▶ _What needs to be done_: Everything in the data below is left aside except the lines from the one containing "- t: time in" through the one containing "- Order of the"; repeat those exactly.

*** Records for this task Section Begins ***

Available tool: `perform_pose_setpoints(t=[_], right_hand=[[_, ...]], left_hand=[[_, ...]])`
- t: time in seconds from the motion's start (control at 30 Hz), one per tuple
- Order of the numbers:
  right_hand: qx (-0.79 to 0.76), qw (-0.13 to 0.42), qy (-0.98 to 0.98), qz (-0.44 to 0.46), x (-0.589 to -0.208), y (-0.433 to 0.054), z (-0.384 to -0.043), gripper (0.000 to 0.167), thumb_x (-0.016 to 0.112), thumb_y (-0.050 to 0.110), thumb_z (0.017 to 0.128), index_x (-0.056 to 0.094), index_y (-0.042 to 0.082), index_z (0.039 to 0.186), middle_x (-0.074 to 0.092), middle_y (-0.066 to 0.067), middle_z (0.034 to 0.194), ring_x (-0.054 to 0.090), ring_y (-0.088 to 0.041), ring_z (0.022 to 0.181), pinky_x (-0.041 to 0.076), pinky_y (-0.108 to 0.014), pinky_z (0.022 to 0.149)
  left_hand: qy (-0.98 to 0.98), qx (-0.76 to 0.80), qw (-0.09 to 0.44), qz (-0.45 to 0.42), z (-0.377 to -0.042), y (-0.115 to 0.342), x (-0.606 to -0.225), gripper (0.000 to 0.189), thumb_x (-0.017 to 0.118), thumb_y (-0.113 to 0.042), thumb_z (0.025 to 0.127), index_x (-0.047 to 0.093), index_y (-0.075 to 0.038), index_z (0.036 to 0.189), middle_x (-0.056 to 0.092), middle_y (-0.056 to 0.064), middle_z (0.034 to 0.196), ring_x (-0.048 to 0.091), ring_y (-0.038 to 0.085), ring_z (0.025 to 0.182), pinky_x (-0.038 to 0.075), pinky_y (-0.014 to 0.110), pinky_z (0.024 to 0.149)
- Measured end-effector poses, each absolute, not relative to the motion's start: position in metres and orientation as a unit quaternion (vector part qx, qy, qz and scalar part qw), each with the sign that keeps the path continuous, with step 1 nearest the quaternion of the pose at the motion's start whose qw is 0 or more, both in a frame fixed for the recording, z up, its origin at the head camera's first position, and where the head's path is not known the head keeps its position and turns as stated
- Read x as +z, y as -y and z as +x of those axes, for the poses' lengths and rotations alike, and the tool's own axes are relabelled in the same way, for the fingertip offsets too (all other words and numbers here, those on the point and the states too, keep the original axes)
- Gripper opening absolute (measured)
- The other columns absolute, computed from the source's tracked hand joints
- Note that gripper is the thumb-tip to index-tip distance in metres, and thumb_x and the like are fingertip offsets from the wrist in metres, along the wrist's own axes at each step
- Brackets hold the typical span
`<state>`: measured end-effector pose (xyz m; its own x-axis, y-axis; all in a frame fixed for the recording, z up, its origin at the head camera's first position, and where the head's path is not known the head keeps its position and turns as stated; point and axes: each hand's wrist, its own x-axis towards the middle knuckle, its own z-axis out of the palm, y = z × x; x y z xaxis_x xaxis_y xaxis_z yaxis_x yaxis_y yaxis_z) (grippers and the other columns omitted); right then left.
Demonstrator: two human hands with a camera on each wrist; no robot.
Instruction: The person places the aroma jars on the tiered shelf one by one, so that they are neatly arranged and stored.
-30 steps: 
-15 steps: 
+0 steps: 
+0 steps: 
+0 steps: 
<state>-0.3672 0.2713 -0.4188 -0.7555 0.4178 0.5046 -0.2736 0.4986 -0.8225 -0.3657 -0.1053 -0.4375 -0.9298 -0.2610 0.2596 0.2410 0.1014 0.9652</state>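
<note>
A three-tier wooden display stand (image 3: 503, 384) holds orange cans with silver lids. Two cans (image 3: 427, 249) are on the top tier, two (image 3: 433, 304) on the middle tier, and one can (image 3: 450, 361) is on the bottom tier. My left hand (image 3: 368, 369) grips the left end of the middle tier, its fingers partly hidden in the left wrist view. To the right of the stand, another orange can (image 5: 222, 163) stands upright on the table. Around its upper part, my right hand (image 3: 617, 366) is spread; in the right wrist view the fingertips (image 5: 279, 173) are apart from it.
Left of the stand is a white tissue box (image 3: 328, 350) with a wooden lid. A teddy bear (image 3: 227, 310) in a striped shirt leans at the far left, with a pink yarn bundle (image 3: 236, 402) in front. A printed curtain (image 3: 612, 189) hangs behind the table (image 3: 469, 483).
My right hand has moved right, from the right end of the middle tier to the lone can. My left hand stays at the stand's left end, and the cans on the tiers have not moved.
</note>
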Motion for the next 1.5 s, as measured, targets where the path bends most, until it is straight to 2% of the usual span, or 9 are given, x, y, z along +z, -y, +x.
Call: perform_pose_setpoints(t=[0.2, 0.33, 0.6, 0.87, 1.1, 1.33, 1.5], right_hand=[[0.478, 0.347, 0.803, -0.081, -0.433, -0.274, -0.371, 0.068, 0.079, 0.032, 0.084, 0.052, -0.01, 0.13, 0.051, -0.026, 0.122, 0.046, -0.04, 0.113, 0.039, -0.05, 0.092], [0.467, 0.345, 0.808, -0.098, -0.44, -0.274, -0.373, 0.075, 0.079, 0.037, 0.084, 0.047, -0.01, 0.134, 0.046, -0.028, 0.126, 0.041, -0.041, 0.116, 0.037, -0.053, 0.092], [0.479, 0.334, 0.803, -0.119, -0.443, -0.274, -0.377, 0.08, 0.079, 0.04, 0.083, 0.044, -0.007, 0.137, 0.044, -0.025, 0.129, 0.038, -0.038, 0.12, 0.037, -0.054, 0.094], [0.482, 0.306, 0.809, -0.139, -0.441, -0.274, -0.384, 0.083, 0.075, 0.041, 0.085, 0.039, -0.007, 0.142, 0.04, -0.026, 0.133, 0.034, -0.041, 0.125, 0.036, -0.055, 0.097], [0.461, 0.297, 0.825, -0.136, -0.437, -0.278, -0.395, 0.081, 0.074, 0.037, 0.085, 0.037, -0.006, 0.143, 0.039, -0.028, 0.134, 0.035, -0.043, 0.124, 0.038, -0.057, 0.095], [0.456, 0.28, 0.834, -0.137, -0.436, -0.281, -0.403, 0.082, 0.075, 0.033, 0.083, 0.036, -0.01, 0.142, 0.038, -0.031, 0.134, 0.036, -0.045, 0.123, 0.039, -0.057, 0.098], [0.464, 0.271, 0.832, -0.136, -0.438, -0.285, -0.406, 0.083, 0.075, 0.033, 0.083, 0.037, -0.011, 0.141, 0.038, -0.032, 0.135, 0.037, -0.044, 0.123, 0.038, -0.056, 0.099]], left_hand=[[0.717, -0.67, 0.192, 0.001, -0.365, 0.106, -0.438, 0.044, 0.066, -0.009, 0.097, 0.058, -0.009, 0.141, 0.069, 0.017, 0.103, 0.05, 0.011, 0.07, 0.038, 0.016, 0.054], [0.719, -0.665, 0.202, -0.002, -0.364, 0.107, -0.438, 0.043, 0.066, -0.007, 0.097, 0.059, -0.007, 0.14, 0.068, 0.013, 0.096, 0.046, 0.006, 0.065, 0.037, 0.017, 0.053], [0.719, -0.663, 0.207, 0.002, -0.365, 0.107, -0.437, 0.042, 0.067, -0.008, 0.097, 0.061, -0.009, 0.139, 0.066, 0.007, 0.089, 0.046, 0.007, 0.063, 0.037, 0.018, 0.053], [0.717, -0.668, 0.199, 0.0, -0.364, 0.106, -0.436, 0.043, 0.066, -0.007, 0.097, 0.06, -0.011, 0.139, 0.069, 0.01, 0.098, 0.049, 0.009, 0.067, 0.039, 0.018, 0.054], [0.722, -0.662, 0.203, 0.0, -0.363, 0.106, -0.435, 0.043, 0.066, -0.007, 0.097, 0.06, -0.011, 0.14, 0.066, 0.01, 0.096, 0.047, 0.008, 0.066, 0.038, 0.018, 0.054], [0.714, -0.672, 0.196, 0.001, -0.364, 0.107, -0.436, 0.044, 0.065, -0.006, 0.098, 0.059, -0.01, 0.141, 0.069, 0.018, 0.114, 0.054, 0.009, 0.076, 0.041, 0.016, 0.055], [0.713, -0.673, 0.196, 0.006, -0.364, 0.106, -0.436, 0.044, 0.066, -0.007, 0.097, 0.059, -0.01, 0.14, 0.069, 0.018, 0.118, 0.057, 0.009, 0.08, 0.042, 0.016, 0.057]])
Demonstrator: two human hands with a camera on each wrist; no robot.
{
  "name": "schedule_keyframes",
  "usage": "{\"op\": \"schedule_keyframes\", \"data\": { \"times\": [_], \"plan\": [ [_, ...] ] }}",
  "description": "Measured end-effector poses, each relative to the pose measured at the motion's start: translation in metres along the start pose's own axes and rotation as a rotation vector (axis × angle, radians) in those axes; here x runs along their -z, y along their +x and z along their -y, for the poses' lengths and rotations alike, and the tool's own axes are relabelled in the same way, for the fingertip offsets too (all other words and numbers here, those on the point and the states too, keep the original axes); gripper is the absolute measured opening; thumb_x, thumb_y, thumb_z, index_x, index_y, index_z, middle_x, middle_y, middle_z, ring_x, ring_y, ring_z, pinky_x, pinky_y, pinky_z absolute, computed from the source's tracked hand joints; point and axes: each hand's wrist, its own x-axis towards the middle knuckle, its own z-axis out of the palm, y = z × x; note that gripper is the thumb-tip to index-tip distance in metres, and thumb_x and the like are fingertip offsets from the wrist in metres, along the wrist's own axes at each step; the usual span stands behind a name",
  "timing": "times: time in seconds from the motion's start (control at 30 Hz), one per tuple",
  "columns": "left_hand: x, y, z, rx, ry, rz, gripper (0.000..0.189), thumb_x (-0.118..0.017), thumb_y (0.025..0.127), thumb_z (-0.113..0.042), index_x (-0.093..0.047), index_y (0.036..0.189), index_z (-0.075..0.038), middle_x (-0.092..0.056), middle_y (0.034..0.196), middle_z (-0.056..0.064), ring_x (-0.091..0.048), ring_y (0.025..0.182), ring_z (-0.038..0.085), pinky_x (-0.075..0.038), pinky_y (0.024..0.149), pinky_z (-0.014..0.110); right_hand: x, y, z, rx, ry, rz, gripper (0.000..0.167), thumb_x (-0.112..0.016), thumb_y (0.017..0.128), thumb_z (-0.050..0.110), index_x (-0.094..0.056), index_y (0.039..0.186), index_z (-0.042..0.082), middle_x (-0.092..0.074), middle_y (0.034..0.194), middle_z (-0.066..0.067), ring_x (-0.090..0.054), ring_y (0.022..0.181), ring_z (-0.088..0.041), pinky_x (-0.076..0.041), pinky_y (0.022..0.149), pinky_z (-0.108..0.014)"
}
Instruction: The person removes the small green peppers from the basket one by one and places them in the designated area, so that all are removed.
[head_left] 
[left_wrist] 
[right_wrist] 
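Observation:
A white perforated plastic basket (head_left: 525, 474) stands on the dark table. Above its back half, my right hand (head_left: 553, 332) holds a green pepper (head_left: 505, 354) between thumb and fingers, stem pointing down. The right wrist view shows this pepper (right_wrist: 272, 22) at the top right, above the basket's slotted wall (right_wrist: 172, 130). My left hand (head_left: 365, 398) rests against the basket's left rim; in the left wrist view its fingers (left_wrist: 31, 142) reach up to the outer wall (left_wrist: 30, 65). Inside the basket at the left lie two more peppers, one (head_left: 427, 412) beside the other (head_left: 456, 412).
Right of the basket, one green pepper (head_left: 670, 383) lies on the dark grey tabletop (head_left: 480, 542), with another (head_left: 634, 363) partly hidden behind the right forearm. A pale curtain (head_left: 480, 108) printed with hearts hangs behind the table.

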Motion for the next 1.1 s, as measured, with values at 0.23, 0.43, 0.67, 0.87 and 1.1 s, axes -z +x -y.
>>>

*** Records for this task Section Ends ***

▶ _Completed task_:
- t: time in seconds from the motion's start (control at 30 Hz), one per tuple
- Order of the numbers:

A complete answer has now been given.